Disability-Bias Hate Crimes

DREDF Calls for Prosecution of Disability–Bias Hate Crimes Following Premeditated Killing of Teenage Boy with Autism

On June 10th Alex Spourdalakis, a 14–year–old boy with Autism, was murdered by his mother and godmother at his home in River Grove, Illinois. After attempting to kill him with an overdose of sleeping pills, his caregivers stabbed him multiple times in the chest and slit his wrists. It is evident that this violent act was premeditated and motivated by Alex’s disability.

The Disability Rights Education and Defense Fund (DREDF) calls for the Department of Justice and the Federal Bureau of Investigation to prosecute the murder of Alex Spourdalakis under the Matthew Shepard and James Byrd, Jr. Hate Crimes Prevention Act of 2009. The federal government may prosecute a violent act as a hate crime when “the crime was committed because of the actual or perceived religion, national origin, gender, sexual orientation, gender identity or disability of any person” as it was in the case of Alex Spourdalakis.

While the death of Alex Spourdalakis is horrific and shocking, violence against people with disabilities on the whole is not uncommon. According to the 2012 Bureau of Justice Statistics report on Crimes Against Persons with Disabilities, the average annual rate of violent victimization for persons with disabilities was more than twice the rate among persons without disabilities. Federal and state reports indicate that unlike other targets of biased–motivated crimes, people with disabilities are the least likely to report the crime to the police. The insidious cultural belief that the life of a person with a disability is not worth living often obscures public understanding of hate crimes directed at people with disabilities as abuse or even mercy killing. As such, these violent acts are not met with an appropriate punitive response. It is therefore imperative for protection of the lives and livelihoods of all persons with disabilities that the perpetrators of the crime against Alex Spourdalakis be prosecuted to the fullest extent under law.

Sources:

  1. U.S. Department of Justice. Crime Against Persons with Disabilities: 2009–2011–Statistical Tables. By Erika Harrell.

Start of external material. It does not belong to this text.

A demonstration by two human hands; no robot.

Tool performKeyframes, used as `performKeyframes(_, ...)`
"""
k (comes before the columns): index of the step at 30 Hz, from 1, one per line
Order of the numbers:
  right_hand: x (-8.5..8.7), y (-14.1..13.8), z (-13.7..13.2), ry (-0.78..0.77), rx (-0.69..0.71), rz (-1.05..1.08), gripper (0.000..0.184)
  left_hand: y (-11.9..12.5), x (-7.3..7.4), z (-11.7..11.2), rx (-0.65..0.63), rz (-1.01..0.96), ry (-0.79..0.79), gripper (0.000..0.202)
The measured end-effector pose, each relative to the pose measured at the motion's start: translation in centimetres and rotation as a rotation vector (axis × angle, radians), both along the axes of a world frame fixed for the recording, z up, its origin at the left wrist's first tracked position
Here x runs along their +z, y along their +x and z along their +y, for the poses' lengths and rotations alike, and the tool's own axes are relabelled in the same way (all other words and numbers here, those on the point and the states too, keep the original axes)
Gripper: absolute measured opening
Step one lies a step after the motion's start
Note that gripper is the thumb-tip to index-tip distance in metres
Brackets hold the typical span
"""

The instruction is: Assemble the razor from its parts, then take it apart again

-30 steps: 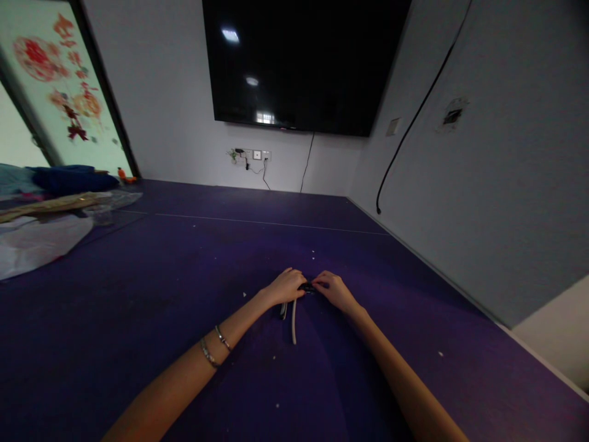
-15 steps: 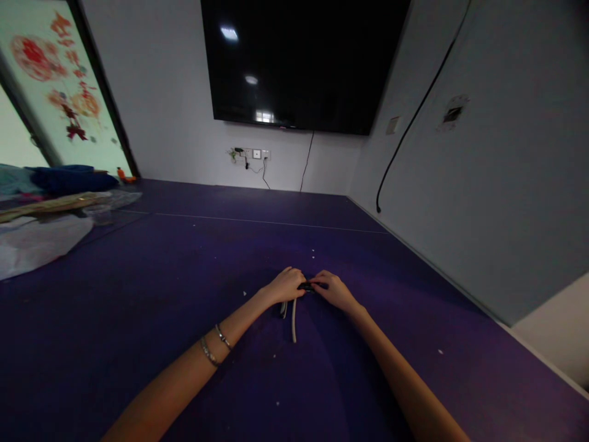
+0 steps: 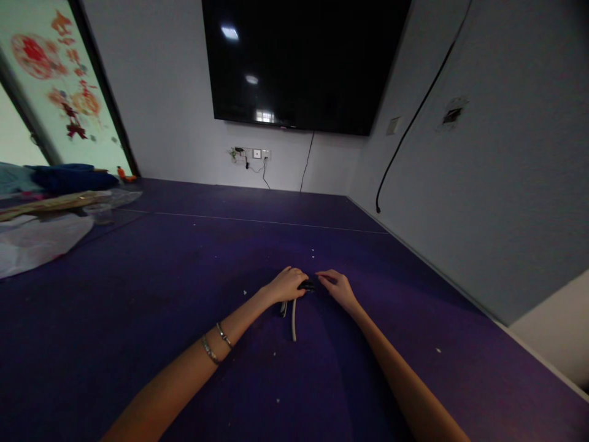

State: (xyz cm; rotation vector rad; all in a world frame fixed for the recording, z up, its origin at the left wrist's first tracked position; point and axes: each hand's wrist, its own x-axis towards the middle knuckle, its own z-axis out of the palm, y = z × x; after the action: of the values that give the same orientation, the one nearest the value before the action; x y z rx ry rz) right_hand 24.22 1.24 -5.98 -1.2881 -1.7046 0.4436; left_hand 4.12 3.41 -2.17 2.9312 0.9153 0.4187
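Both of the person's arms reach forward and converge low over the purple surface point(image 3: 184, 264), the hands well short of its far edge and well in from its right edge. The left forearm point(image 3: 186, 371) ends in a left hand point(image 3: 286, 285) turned back-up, fingers curled down in a grip. Just beside it, the right forearm point(image 3: 396, 371) carries the right hand point(image 3: 338, 290), fingers bent, thumb drawn near the forefinger, though I can't tell whether they meet.

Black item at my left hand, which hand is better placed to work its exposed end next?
Probably the right hand: it sits just beside the exposed end, apparently clear of the black item, while the left hand seems occupied gripping it.
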Motion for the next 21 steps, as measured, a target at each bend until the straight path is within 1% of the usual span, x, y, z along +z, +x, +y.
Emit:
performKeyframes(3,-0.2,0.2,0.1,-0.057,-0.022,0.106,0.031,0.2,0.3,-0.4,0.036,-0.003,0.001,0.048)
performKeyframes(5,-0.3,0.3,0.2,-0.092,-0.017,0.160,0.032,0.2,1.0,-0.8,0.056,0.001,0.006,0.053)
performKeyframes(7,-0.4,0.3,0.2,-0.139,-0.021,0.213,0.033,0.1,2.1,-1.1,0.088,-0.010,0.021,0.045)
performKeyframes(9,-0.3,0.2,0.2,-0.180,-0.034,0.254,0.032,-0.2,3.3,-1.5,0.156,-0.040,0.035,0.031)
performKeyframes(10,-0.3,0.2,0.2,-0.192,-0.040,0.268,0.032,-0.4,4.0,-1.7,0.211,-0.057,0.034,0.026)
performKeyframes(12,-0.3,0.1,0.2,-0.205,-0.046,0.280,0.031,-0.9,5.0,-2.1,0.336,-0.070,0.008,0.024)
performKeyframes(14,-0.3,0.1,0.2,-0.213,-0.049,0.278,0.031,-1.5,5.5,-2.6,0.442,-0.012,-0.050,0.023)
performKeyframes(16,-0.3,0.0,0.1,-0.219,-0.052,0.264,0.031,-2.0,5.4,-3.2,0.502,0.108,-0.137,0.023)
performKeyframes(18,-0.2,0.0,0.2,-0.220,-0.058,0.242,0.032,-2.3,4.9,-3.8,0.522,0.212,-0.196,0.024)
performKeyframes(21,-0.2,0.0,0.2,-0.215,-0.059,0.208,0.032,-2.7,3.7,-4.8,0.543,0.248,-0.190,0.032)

Washington: Bureau of Justice Statistics, December 2012. (NCJ 240299).
  2. U.S. Department of Justice. Hate Crime, 2003–2009. By Lynn Langton and Michael Planty. Washington: Bureau of Justice Statistics, June 2011. (NCJ 234985).
  3. State of California Department of Justice. Report of the Attorney General’s Civil Rights Commission on Hate Crimes. By Joseph McNamara and Edward James Olmos, et all. Sacramento: The California Attorney General’s Civil Rights Commission on Hate Crimes, March 2001.